Cada vez mais escolas de São Paulo optam pelo sistema trimestral ao dividir os nove meses do ano letivo

Cada vez mais escolas de São Paulo optam pelo sistema trimestral ao dividir os nove meses do ano letivo. Os pedagogos adeptos dessa fórmula defendem que o processo de avaliação pode ser mais variado por haver mais tempo, mas não descartam a atenção especial que se deve ter com o segundo trimestre - maio, junho e agosto -, que fica dividido pelas férias do meio do ano. A coordenadora pedagógica da Escola Stance Dual, Ana Maria David, acredita que os trimestre se adaptam melhor aos colégios que escolhem trabalhar com projetos. "Desde os anos 90 começou a se desenvolver uma pedagogia de projetos, o que traz a perspectiva de um trabalho mais integrado entre as disciplinas", explica. "Um projeto envolve um diálogo maior e uma ampla diversidade de encaminhamentos didáticos", afirma Ana Maria. Em vez de ter apenas aulas expositivas e provas ao fim do ciclo para testar se os conteúdos foram aprendidos, um projeto exige pesquisas, trabalhos em grupo, seminários, excursões, etc. "Nossos professores avaliaram que os estudantes se beneficiariam com mais tempo para poder aprofundar o conhecimento." As escolas precisam, no entanto, de um planejamento que evite que os estudantes voltem às aulas em agosto e já tenham de fazer exames.

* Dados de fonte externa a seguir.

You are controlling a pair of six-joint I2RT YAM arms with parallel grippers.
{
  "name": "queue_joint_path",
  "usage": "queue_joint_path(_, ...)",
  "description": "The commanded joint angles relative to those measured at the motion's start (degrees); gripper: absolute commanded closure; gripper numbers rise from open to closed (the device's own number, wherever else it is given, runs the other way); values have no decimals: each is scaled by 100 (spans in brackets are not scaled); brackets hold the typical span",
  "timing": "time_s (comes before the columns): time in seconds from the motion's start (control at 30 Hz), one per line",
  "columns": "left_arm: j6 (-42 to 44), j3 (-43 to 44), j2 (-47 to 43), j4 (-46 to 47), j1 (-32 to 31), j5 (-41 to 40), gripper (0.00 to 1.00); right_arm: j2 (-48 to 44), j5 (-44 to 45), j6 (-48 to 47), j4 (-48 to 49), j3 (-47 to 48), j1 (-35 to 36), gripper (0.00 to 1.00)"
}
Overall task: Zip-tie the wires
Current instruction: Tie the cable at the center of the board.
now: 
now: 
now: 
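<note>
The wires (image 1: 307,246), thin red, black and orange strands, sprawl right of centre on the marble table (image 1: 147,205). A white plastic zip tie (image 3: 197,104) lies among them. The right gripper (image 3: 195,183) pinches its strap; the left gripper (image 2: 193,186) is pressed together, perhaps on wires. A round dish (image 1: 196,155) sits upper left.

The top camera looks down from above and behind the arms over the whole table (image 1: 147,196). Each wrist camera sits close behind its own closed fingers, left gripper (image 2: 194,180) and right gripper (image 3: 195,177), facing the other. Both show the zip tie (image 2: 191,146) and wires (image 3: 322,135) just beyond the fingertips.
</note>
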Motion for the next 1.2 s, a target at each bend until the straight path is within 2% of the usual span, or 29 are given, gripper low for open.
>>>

Na Stance Dual, a solução é fazer as provas antes das férias, deixando para o último mês do trimestre outros tipos de avaliações. Outros colégios optam por promover um período de revisão assim que acabam as férias. Para a coordenadora do colégio Catamarã, Cristiane Bortoletto Zucherato, o intervalo no trimestre serve como um bom termômetro para o professor saber o quanto os alunos de fato aprenderam. "Nas primeiras semanas ele retoma os assuntos e consegue avaliar o que realmente ficou e o que precisa ser retomado", afirma. Sem parada. Seja em cursos bimestrais ou trimestrais, as férias de julho devem ser encaradas como um período para outros tipos de aprendizado, recomenda a psicopedagoga Quézia Bombonatto. "As crianças entram em férias da rotina, mas não do pensar", diz a especialista. Os pais devem motivar que seus filhos aproveitem o tempo com leituras, filmes, passeios culturais r atividades que tenham um vínculo com o aprendizado da escola.